[Problem statement]
Check every line of the material below, and show those that contain "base".

[Data]
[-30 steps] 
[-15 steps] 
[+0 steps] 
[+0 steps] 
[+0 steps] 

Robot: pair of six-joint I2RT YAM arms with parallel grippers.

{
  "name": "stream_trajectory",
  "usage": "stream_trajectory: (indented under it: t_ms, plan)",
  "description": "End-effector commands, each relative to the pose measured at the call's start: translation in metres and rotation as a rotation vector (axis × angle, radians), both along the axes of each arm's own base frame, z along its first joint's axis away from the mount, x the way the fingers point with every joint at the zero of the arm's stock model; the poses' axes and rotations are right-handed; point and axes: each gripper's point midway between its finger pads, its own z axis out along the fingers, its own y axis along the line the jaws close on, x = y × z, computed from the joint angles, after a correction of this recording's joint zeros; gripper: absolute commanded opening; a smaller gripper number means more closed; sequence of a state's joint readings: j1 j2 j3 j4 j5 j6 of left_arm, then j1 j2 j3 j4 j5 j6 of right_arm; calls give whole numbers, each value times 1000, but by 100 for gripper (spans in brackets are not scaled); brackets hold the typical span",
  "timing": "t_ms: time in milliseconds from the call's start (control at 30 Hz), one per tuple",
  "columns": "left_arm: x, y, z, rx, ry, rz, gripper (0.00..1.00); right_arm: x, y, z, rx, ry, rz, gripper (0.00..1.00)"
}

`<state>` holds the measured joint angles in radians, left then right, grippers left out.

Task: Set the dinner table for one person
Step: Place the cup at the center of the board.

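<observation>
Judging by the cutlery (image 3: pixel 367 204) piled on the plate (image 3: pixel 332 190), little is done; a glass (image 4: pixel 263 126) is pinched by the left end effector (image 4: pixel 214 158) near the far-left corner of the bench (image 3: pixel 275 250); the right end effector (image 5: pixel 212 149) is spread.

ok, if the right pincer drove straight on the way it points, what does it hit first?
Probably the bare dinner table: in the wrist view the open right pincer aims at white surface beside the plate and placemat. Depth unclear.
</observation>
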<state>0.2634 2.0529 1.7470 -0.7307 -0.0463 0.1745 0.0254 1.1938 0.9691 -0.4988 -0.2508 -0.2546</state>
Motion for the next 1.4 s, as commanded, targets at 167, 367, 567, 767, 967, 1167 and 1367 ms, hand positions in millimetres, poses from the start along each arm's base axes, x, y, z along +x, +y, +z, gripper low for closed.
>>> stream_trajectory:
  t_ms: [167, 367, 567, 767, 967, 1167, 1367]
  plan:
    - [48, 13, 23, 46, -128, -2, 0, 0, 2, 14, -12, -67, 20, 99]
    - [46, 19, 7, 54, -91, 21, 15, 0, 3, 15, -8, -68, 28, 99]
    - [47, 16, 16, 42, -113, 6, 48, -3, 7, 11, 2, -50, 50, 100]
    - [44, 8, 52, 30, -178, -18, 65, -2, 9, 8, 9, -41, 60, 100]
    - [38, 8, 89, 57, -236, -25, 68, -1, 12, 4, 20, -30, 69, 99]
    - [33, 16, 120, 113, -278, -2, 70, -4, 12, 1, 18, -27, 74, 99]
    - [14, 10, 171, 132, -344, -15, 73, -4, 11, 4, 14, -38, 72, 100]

[Answer area]
  "description": "End-effector commands, each relative to the pose measured at the call's start: translation in metres and rotation as a rotation vector (axis × angle, radians), both along the axes of each arm's own base frame, z along its first joint's axis away from the mount, x the way the fingers point with every joint at the zero of the arm's stock model; the poses' axes and rotations are right-handed; point and axes: each gripper's point midway between its finger pads, its own z axis out along the fingers, its own y axis along the line the jaws close on, x = y × z, computed from the joint angles, after a correction of this recording's joint zeros; gripper: absolute commanded opening; a smaller gripper number means more closed; sequence of a state's joint readings: j1 j2 j3 j4 j5 j6 of left_arm, then j1 j2 j3 j4 j5 j6 of right_arm; calls give whole numbers, each value times 1000, but by 100 for gripper (spans in brackets are not scaled); brackets hold the typical span",
Motion for the next 1.4 s, as commanded, targets at 167, 367, 567, 767, 967, 1167 and 1367 ms, hand positions in millimetres, poses from the start along each arm's base axes, x, y, z along +x, +y, +z, gripper low for closed.

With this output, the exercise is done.